自分が受けた苦しみを少しでも多くの人に与えた。
無差別に裁きを与え多くの人を殺していった。
警察が出動したがどうしようもなかった。
最終的に軍が出動し、楢木魔夜を取り押さえるのに、否、疲れて眠るまでに459人の死体が転がった。

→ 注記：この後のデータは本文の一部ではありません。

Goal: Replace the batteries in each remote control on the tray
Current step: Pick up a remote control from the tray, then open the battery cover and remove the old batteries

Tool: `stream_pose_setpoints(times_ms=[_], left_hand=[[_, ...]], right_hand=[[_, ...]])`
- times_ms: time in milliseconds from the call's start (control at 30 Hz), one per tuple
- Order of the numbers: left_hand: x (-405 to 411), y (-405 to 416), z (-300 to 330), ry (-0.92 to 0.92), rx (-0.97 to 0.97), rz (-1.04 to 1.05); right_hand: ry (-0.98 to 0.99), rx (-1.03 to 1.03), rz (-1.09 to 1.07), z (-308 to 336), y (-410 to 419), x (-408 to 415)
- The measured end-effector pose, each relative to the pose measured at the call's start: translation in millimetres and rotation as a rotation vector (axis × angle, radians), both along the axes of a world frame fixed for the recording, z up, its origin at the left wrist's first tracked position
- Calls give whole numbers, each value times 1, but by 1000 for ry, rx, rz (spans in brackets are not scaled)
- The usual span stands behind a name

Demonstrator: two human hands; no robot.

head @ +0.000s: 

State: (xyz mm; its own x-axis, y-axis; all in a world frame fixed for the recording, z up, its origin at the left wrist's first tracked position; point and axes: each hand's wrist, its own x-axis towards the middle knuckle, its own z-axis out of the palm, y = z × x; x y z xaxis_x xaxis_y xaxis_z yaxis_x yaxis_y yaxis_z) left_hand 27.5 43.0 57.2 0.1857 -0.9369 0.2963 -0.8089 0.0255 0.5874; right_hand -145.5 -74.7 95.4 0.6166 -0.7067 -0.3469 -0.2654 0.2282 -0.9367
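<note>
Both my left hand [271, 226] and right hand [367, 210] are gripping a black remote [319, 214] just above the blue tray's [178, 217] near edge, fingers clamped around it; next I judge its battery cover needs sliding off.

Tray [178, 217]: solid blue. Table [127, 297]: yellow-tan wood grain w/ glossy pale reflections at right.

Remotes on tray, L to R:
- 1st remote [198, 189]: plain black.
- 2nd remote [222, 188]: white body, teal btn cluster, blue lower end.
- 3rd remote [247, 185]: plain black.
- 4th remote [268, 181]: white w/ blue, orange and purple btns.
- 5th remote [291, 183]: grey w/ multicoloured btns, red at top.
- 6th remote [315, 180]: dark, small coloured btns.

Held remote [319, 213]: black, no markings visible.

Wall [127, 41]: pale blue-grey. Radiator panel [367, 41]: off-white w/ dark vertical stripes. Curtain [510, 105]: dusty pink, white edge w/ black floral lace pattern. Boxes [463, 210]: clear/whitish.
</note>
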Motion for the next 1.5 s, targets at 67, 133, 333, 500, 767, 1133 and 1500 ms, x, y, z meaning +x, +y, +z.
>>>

裁きが終わり目覚めたら、再び監禁されていた閻魔さまは、まよちゃんに戻った。
またあの地獄が殺され犯される日々が始まると思ったからだ。
例えどんなに強くても、彼女が受けた心の傷は彼女の致命傷になっていた。
治療は早期に諦められた。
むしろ治療しない方が安全であった。
自分の能力を動物と話せることだと誤認した状態の方が安全なのは誰の眼からでも明らかだった。
裁判が行われ満場一致で死刑になった。
弁護人すらも死刑を求刑した。
だがわざわざ言うべきことでは無いが、この閻魔は殺せない。
では放置すればいいかといえばそうはいかない。
例えるならこの娘は、ボタンを押さない限り安全な核爆弾といえるだろう。
所長はどうにかして処理したかった。
当時の所長は、これ以上厄介事はないと思っていたらしい。
実際はその数年後に放射能ダダ漏れの水爆がやってきたためそれどころではなくなったのだが。
そんな状態でわずかな希望を込めて送り込んだのが【純白の死神】
公上は帝国の帝王、王陵君子が最強である。
裏社会ではこの死神が最強であり、帝王も死神の方が戦えば勝つことを認めている。
ただし二名ともイニシャルSKが最強であると呆れながら言うのだがそれは別の話。
僥倖だと思ってしまったのは、ある意味仕方ないかもしれない。
この二つの爆弾を安全かつ確実に処分できるから。
外に出たいという意思があり同時に処分したい存在として、わざわざ規則を破り女子を悪魔のバディにした。
結局死神は悪魔と閻魔を処分しなかった。
こうして閻魔は再び空を仰ぐことになる。
それが生前に見る最期の天になるだろう。
なぜなら
今宵閻魔は、白狂した悪魔よって裁かれる。